Why don’t we send polar bears to the homes of people who want to save them?
I grew up in South New Zealand and there is a little island at the most southern tip of New Zealand called Stewart Island where they could start a colony of polar bears and monitor how the bears interact with the local wildlife, rare birds, penguins, seals and so on. The difficulty with starting an Antarctic polar bear colony is the long winter months when it is very difficult and expensive to access some parts of Antarctica by boat due to the Ice and air travel is also difficult due to the very low temperatures. That is why Stewart Island with its close proximity to the NZ mainland and relative isolation might be a preferable alternative and allow some tourists to pay for the privilege of seeing Polar Bears in the wild which in turn pays for the monitoring and vet care of the polar bears. The important thing is to get WWF and NZ animal lovers and NZ zoos to get on board with a Polar Bear Saving colony on Stewart Island and build enough support to get government permits for a colony/zoo for Polar Bears. I hope it happens one day soon and I would be thrilled to visit New Zealand’s most southern island for a spot of polar bear watching. If enough people support a project like that it just might happen! Here’s to people power helping save all endangered animals!

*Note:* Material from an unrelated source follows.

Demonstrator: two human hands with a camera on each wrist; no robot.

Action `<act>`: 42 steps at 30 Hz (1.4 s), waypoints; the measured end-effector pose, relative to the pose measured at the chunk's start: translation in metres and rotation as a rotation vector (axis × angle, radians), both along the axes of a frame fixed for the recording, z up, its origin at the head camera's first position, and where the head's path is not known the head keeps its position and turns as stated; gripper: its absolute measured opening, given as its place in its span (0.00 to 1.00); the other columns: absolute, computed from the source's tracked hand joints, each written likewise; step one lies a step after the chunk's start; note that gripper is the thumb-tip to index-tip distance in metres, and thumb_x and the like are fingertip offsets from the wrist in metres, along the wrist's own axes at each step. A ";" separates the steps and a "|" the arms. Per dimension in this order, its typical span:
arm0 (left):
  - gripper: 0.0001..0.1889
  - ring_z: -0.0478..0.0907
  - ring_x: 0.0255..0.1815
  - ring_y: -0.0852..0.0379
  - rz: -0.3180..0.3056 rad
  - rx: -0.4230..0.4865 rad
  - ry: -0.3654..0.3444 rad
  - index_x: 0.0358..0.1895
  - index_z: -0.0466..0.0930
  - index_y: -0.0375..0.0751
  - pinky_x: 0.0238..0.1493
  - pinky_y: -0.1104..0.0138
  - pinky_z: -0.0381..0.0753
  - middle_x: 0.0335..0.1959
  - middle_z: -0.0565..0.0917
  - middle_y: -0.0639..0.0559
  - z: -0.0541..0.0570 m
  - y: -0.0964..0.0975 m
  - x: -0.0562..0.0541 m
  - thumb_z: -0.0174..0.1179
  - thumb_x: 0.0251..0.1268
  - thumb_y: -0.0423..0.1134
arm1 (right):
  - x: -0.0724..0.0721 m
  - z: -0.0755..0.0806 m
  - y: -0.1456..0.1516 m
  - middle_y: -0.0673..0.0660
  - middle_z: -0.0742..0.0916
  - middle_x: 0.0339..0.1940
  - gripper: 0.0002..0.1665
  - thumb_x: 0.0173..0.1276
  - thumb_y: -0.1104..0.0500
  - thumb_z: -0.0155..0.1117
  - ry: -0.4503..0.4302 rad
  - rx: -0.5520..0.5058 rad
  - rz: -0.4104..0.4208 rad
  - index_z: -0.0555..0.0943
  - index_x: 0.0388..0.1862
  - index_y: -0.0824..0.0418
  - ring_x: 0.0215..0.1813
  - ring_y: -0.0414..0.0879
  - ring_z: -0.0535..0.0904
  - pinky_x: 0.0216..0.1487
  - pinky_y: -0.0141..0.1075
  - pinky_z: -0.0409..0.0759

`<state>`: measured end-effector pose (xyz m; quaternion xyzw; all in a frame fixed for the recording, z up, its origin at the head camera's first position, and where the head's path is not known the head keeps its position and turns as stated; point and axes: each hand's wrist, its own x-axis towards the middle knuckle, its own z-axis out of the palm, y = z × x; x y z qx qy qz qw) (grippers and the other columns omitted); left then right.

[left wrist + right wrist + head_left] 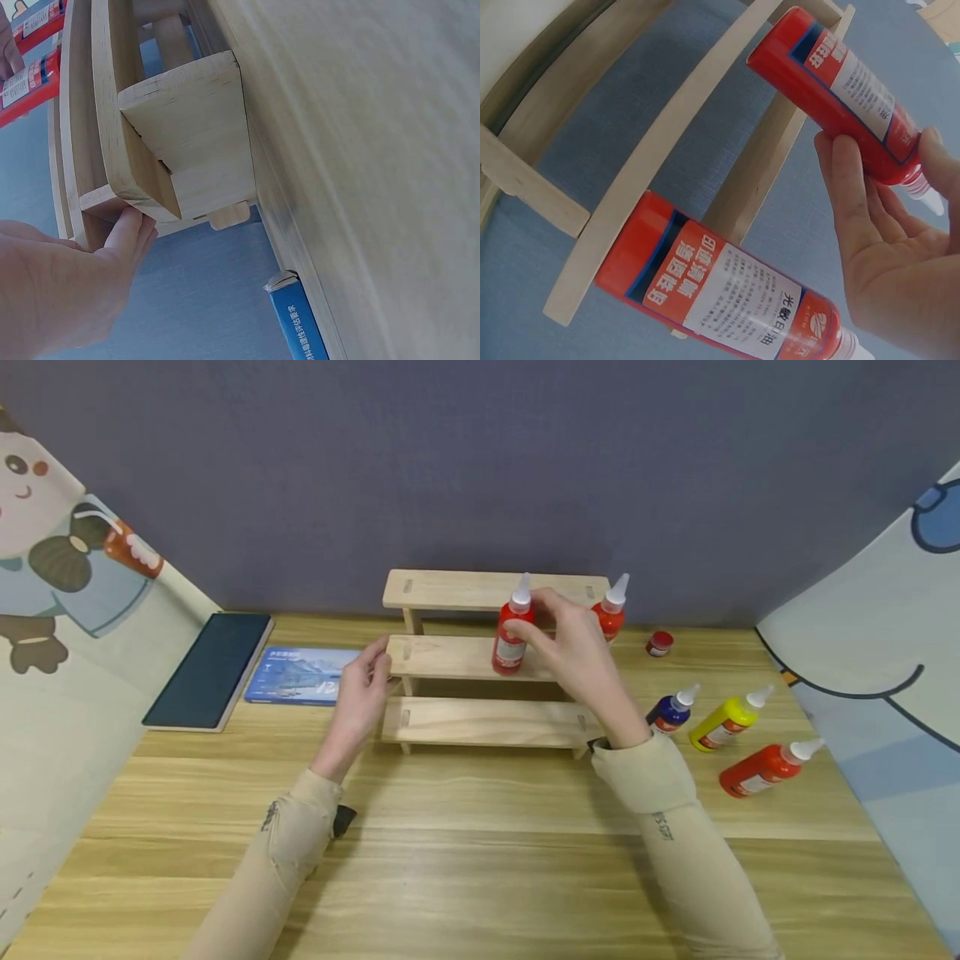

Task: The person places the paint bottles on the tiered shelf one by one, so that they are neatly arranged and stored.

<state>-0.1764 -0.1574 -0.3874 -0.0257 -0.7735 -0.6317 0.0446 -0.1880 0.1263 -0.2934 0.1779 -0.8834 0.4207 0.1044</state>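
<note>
The red bottle [512, 639] is grasped near its top by the right grip [576, 647], with the thumb on one side and the fingers on the other; it is held at nine o'clock from that hand, over the middle board of the wooden rack [487, 722], though whether its base is set down cannot be told. The left end of that board is held by the left grip [358, 693]. At two o'clock from the right grip, the second red bottle [720, 285] is stood on the rack; on its white label 光敏印油 can be read. Similar print is carried by the held bottle, only partly legible. At three o'clock a small red pot [660, 643] is seen, and at four o'clock a dark blue bottle [670, 714], a yellow bottle [723, 724] and a third red bottle [761, 771] are lined up on the bench [480, 860], their labels too small to be read. At nine o'clock from the left grip, a blue box [300, 677] is printed with mountains and white Chinese characters; beyond it a dark-faced tablet [210, 672] is laid.
</note>
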 end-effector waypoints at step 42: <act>0.26 0.74 0.71 0.34 0.003 0.009 -0.010 0.83 0.57 0.27 0.70 0.61 0.83 0.83 0.60 0.32 0.000 -0.001 -0.002 0.40 0.91 0.35 | 0.001 -0.001 0.004 0.63 0.87 0.64 0.30 0.76 0.56 0.73 -0.026 -0.065 0.016 0.79 0.71 0.66 0.64 0.55 0.84 0.65 0.49 0.88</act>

SHELAGH, Polar bears already live in Siberia and the Bering Straits, in fact they live all over the Arctic region.
I think it would be a good idea, if Polar bear move to Russia,Iceland,Denmark or the Beiring Straight!
Instead of guessing, why couldn’t we run a controlled experiment, where the behavior and results are monitored and published? The bears could be tagged, tracked, and their predation patterns could be monitored.

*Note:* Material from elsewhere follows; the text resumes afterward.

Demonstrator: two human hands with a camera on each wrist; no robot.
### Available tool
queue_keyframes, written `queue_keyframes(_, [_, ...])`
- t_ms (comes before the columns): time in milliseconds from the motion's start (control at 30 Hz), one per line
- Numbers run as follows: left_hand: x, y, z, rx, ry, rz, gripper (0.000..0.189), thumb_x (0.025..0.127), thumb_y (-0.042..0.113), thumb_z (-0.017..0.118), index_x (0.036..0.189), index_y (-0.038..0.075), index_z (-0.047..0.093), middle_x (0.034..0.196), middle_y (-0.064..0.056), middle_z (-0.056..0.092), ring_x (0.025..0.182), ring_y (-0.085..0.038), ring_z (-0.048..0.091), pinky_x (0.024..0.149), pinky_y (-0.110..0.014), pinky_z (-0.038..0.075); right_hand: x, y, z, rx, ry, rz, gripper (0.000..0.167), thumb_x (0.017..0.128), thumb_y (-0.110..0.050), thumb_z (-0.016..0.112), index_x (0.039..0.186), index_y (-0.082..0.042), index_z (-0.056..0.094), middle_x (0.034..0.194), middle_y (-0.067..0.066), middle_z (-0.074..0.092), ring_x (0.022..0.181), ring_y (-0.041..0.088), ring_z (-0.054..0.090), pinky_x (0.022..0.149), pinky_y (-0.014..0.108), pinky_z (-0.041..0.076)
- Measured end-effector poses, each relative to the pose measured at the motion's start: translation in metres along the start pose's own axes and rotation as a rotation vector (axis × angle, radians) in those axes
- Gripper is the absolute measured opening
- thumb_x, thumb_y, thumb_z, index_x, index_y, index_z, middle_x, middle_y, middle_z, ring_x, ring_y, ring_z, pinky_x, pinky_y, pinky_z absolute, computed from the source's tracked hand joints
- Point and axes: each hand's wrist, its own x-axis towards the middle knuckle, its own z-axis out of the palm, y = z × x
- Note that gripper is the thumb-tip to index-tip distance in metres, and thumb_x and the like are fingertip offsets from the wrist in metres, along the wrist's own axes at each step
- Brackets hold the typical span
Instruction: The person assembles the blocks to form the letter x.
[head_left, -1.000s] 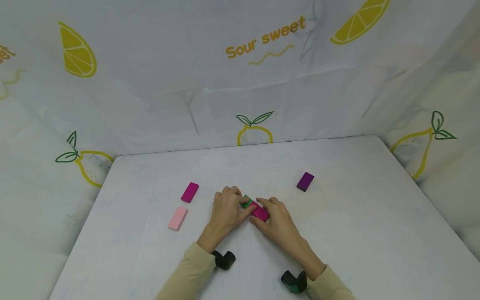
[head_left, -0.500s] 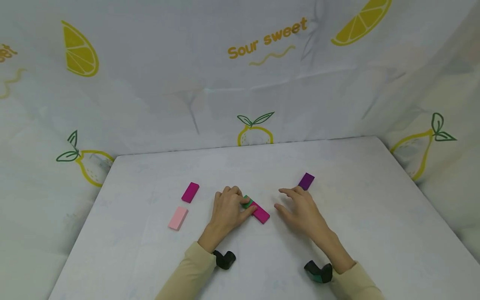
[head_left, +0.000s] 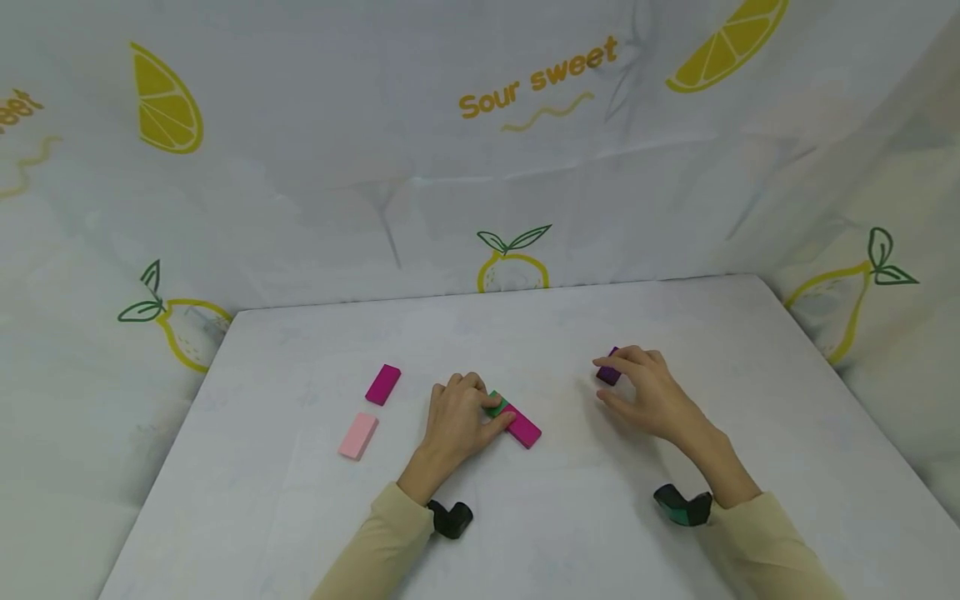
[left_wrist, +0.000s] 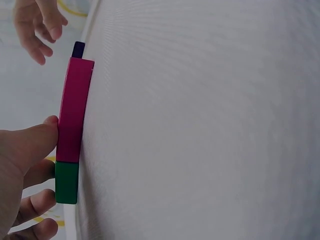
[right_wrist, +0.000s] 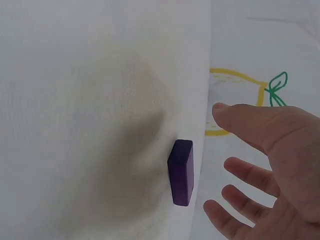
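A magenta block [head_left: 523,427] and a green block [head_left: 497,404] lie end to end on the white table. My left hand [head_left: 456,417] rests over them, its thumb touching the top of the magenta block and a fingertip at the green one. In the left wrist view, that thumb [left_wrist: 35,142] lies on the upper face of the magenta block, not wrapped round it. Farther right, a dark purple block [right_wrist: 181,172] lies on the table. My right hand [head_left: 652,396] hovers just over and beside it, thumb and fingers spread apart, holding nothing.
Left of my left hand lie another magenta block [head_left: 383,385] and a pale pink block [head_left: 358,436]. A white curtain [head_left: 337,167] with lemon prints hangs behind the white table [head_left: 300,517]. Black wrist cameras [head_left: 452,520] sit under both wrists.
My right hand has left the magenta block and moved right and away to the purple block. My left hand has stayed on the magenta and green blocks.
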Motion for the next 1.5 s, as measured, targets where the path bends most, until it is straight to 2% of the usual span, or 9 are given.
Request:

Of course, the risk here is that bears get out of control and become an issue like the feral cats in Australia. http://www.environment.gov.au/biodiversity/invasive-species/publications/interactions-between-feral-cats-foxes-native-carnivores-and-rabbits
Oh my gosh I finally heard some real truth about this fake global warming nonsense. All you have to think about is the last ice age in the last warming age there were no fossil fuels burning at those times was there so what stopped the warming and brought the cold and wet Stop the cold and bought the warming it’s just a money-making scheme to scare people and that’s all it’s taught in any type of schools now so they only get one side
Yeah? A small group of Polar Bears, strategically placed and monitored in Antarctica is a worthwhile endeavor. Penguins have to deal with Leopard Seals and Orcas in and out of the water. They know of the dangers they face right now and avoid them. The unwillingness to even try a small experiment says one thing, the Polar Bear is being used by the GW community as a pawn in their activism.
Speaking of biodiversity, have you ever wondered what a cynical creep looks like in the wild? There it is, a Frog working for Poles (Fred Olivier/nature.pl).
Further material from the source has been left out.